● **Task to carry out**
Across the listing, tally the lines in which the word "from" occurs, then report the tally alone.
═══
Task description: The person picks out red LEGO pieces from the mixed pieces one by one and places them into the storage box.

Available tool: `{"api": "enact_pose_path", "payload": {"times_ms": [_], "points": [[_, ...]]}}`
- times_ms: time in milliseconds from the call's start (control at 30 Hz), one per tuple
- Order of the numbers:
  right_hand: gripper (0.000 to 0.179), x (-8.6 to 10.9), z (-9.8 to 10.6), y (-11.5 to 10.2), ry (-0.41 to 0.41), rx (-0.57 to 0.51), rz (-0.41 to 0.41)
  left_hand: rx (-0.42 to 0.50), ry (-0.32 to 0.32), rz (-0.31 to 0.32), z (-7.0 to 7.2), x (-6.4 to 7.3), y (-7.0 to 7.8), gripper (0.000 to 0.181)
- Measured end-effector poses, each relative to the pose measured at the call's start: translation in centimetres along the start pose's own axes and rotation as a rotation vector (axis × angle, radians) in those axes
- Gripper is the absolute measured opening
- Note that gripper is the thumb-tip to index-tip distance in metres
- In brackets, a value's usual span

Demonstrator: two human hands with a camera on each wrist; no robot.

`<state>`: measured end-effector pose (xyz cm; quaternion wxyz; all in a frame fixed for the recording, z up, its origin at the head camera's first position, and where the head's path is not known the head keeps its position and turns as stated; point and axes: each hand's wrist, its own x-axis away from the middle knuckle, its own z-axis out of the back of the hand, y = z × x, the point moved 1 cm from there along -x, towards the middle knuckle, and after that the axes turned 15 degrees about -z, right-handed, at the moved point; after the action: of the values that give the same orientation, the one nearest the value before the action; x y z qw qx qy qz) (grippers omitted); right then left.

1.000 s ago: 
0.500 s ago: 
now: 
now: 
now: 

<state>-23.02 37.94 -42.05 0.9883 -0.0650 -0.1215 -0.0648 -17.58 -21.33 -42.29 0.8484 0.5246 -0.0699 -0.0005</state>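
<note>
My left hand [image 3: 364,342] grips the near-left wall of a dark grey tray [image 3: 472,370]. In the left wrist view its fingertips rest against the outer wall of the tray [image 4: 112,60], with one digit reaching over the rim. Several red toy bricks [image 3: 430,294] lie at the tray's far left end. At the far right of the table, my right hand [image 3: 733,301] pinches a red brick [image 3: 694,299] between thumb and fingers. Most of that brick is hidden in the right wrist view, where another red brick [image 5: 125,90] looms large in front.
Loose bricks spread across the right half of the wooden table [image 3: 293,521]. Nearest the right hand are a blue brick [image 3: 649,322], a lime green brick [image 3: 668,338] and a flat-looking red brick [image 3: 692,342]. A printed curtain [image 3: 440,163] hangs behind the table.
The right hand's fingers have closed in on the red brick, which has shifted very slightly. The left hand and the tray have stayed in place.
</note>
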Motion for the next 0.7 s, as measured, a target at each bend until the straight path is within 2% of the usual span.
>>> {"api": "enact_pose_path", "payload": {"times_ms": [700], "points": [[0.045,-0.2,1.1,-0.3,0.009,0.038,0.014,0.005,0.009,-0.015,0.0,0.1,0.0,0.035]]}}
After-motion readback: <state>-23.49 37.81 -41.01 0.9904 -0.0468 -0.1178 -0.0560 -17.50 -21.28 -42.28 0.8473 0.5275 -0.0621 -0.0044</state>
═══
● **Result for this exercise**
3